(Data items)
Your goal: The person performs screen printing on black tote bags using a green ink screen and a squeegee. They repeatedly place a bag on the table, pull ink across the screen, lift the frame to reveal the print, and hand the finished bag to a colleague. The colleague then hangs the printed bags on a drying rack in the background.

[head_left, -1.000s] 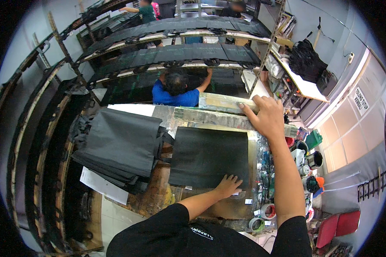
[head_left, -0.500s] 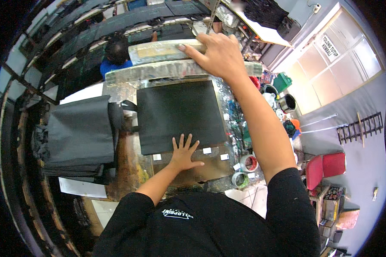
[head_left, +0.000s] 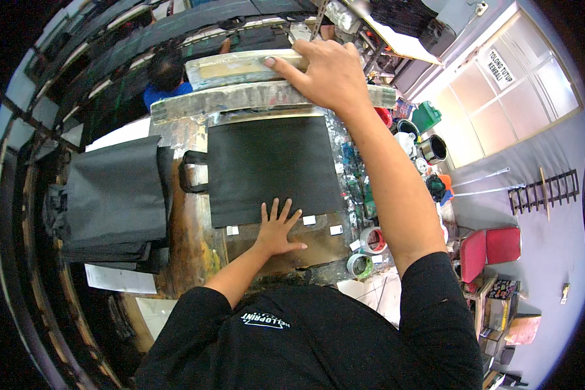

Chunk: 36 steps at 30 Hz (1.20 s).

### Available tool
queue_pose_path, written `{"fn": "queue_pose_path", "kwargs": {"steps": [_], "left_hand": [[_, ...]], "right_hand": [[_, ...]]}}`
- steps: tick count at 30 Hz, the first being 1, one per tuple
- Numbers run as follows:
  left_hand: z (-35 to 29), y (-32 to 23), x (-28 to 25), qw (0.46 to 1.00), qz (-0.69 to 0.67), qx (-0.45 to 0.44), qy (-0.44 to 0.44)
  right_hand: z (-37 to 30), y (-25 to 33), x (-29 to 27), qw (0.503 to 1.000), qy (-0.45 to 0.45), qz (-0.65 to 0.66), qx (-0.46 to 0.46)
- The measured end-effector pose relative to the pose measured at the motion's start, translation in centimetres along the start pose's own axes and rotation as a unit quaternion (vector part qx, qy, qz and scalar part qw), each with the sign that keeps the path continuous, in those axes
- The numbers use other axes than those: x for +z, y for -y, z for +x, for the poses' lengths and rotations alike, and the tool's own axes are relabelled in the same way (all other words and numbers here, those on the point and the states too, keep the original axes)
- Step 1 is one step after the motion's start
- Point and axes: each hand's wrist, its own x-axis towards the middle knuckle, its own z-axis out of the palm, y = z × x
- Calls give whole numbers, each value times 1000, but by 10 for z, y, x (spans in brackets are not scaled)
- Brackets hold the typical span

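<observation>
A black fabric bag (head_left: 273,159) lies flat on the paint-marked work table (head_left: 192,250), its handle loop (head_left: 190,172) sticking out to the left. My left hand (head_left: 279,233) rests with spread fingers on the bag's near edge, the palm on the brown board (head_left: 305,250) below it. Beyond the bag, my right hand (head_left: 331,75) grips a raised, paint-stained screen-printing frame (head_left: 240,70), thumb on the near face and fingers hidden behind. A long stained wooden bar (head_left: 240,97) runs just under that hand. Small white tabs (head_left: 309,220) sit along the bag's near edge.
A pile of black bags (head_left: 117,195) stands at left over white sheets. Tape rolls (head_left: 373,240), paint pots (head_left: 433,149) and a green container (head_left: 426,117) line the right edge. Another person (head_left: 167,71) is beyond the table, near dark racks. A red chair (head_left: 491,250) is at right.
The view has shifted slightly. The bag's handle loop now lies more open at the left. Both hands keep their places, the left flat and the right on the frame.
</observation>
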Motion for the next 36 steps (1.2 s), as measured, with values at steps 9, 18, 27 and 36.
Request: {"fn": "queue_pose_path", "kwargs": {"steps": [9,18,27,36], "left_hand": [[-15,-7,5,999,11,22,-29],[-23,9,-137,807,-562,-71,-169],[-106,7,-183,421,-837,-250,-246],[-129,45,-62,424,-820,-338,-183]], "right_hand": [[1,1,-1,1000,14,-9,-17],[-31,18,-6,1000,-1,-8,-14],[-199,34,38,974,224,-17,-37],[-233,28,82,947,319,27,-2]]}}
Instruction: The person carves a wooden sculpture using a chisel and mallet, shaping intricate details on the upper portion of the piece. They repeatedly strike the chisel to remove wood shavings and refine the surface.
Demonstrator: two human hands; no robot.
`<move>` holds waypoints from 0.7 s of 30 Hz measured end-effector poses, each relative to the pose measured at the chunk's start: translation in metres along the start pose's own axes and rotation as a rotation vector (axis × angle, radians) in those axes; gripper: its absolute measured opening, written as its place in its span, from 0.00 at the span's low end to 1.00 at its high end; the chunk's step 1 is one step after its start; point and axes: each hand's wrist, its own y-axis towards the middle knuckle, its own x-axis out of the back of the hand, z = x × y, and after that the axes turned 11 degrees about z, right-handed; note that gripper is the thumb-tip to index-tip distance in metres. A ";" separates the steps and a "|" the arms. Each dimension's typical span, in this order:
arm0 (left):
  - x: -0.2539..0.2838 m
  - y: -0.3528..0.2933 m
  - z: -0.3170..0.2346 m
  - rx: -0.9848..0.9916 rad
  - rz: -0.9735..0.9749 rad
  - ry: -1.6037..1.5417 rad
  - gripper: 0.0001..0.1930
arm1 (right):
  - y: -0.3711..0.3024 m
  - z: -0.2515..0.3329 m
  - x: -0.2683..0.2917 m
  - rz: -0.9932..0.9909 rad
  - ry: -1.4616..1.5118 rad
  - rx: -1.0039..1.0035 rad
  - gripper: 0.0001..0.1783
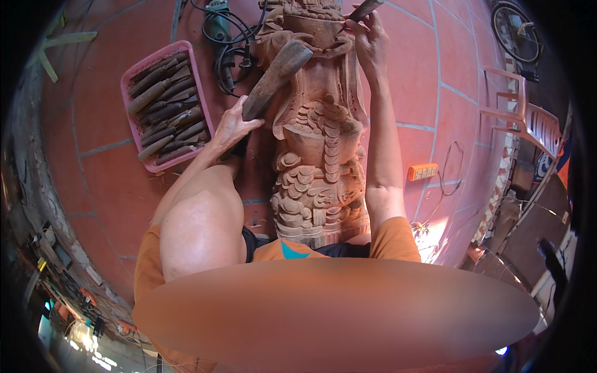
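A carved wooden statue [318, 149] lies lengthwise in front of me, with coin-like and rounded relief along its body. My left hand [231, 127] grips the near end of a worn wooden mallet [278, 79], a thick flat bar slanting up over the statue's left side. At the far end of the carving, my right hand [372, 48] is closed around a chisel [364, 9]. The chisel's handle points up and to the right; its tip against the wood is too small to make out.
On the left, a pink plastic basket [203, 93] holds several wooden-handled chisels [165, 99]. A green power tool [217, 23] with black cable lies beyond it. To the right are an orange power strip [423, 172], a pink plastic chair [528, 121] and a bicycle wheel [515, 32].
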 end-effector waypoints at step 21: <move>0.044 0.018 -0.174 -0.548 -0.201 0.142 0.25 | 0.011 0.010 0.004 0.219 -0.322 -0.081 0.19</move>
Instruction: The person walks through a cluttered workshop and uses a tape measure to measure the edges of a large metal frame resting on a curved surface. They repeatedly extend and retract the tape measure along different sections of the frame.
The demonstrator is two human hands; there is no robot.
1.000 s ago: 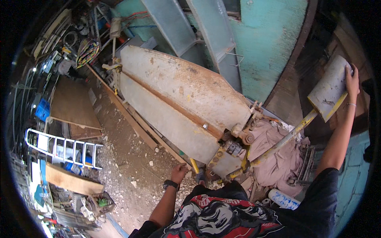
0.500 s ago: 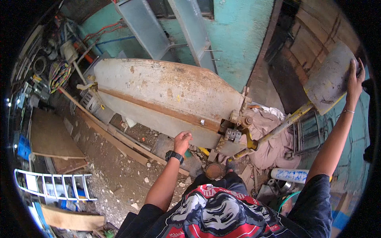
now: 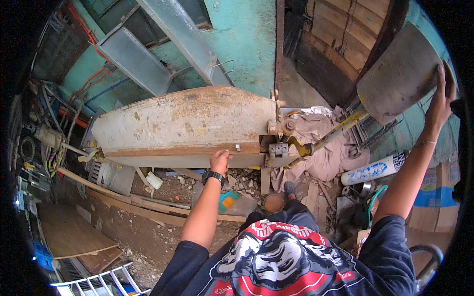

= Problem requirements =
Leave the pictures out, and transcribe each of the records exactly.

= Answer section =
Your goal: The person performs screen printing on black tote bags using a green ink screen and a squeegee. They repeatedly place a bag on the table, pull ink across the screen, lift the frame to reveal the print, and hand the finished bag to a colleague. The colleague then hangs the printed bags on a drying rack in the background.

[head_left, -1.000s] 
[head_left, -0.500s] 
[head_left, +0.000s] 

Chunk: 36 steps at 30 Hz (1.20 s).

### Available tool
queue_pose_path, written `{"fn": "queue_pose_path", "kwargs": {"steps": [_], "left_hand": [[_, ...]], "right_hand": [[_, ...]]}}`
- steps: tick count at 30 Hz, the first being 1, one per tuple
- Numbers run as follows:
  left_hand: z (-35 to 29), y (-32 to 23), x (-28 to 25), qw (0.46 to 1.00), qz (-0.69 to 0.67), qx (-0.45 to 0.44), qy (-0.44 to 0.44)
  right_hand: z (-37 to 30), y (-25 to 33), x (-29 to 27), qw (0.503 to 1.000), qy (-0.45 to 0.45), qz (-0.65 to 0.66), qx (-0.46 to 0.46)
- The measured end-effector pose relative to the pose measured at the motion's start, translation in centimetres along the start pose's own axes and rotation as a unit quaternion (vector part qx, qy, qz and scalar part qw), each with the sign that keeps the path continuous, in those axes
- The numbers use other axes than those: x for +z, y for -y, z for +x, for the poses' lengths and rotations alike, and the tool's own axes are relabelled in the same way (all other words and numbers here, those on the point and the states too, keep the original axes)
- Step 1 is one step after the motion's start
- Point and axes: each hand's wrist, its own x-axis towards the middle knuckle, its own z-axis out of the palm, y = z × x
- Calls give whole numbers, each value times 1000, but by 10 for z, y, x (spans in brackets are not scaled)
- Brackets hold the typical span

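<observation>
A black fabric bag (head_left: 273,159) lies flat on the paint-marked work table (head_left: 192,250), its handle loop (head_left: 190,172) sticking out to the left. My left hand (head_left: 279,233) rests with spread fingers on the bag's near edge, the palm on the brown board (head_left: 305,250) below it. Beyond the bag, my right hand (head_left: 331,75) grips a raised, paint-stained screen-printing frame (head_left: 240,70), thumb on the near face and fingers hidden behind. A long stained wooden bar (head_left: 240,97) runs just under that hand. Small white tabs (head_left: 309,220) sit along the bag's near edge.
A pile of black bags (head_left: 117,195) stands at left over white sheets. Tape rolls (head_left: 373,240), paint pots (head_left: 433,149) and a green container (head_left: 426,117) line the right edge. Another person (head_left: 167,71) is beyond the table, near dark racks. A red chair (head_left: 491,250) is at right.
The view has shifted slightly. The bag's handle loop now lies more open at the left. Both hands keep their places, the left flat and the right on the frame.
</observation>
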Motion for the next 36 steps (1.2 s), as measured, with values at steps 9, 18, 27 and 36.
Request: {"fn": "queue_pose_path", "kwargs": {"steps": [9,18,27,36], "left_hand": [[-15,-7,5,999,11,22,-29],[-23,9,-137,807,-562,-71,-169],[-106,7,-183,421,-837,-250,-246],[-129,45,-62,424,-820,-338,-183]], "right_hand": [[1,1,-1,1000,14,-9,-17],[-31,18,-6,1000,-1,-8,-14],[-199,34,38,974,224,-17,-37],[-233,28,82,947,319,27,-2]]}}
Instruction: The person carves a wooden sculpture using a chisel and mallet, shaping intricate details on the upper portion of the piece. They repeatedly strike the chisel to remove wood shavings and refine the surface.
Demonstrator: two human hands; no robot.
`<move>` holds waypoints from 0.7 s of 30 Hz measured end-effector poses, each relative to the pose measured at the chunk's start: translation in metres along the start pose's own axes and rotation as a rotation vector (axis × angle, radians) in those axes; gripper: its absolute measured opening, written as its place in its span, from 0.00 at the span's low end to 1.00 at its high end; the chunk's step 1 is one step after its start; point and axes: each hand's wrist, its own y-axis towards the middle knuckle, its own x-axis out of the back of the hand, z = x × y, and after that the axes turned 11 degrees about z, right-handed; note that gripper is the thumb-tip to index-tip distance in metres. A ";" separates the steps and a "|" the arms. Each dimension's typical span, in this order:
arm0 (left):
  - x: -0.2539..0.2838 m
  - y: -0.3528..0.2933 m
  - z: -0.3170..0.2346 m
  - rx: -0.9848..0.9916 rad
  - rz: -0.9735..0.9749 rad
  - ry: -1.6037..1.5417 rad
  - gripper: 0.0001..0.1930
arm1 (right):
  - y: -0.3711..0.3024 m
  - z: -0.2515..0.3329 m
  - x: -0.2683..0.2917 m
  - rz: -0.9932..0.9909 rad
  - ry: -1.4616..1.5118 rad
  - rx: -1.0039..1.0035 rad
  - gripper: 0.0001..0.1783
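A carved wooden statue [318, 149] lies lengthwise in front of me, with coin-like and rounded relief along its body. My left hand [231, 127] grips the near end of a worn wooden mallet [278, 79], a thick flat bar slanting up over the statue's left side. At the far end of the carving, my right hand [372, 48] is closed around a chisel [364, 9]. The chisel's handle points up and to the right; its tip against the wood is too small to make out.
On the left, a pink plastic basket [203, 93] holds several wooden-handled chisels [165, 99]. A green power tool [217, 23] with black cable lies beyond it. To the right are an orange power strip [423, 172], a pink plastic chair [528, 121] and a bicycle wheel [515, 32].
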 end-effector waypoints at step 21: <move>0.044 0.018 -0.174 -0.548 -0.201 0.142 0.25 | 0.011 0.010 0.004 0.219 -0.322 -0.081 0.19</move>
Instruction: The person walks through a cluttered workshop and uses a tape measure to measure the edges of a large metal frame resting on a curved surface. They repeatedly extend and retract the tape measure along different sections of the frame.
The demonstrator is two human hands; there is no robot.
1.000 s ago: 
0.500 s ago: 
now: 

No more is needed to finish this exercise.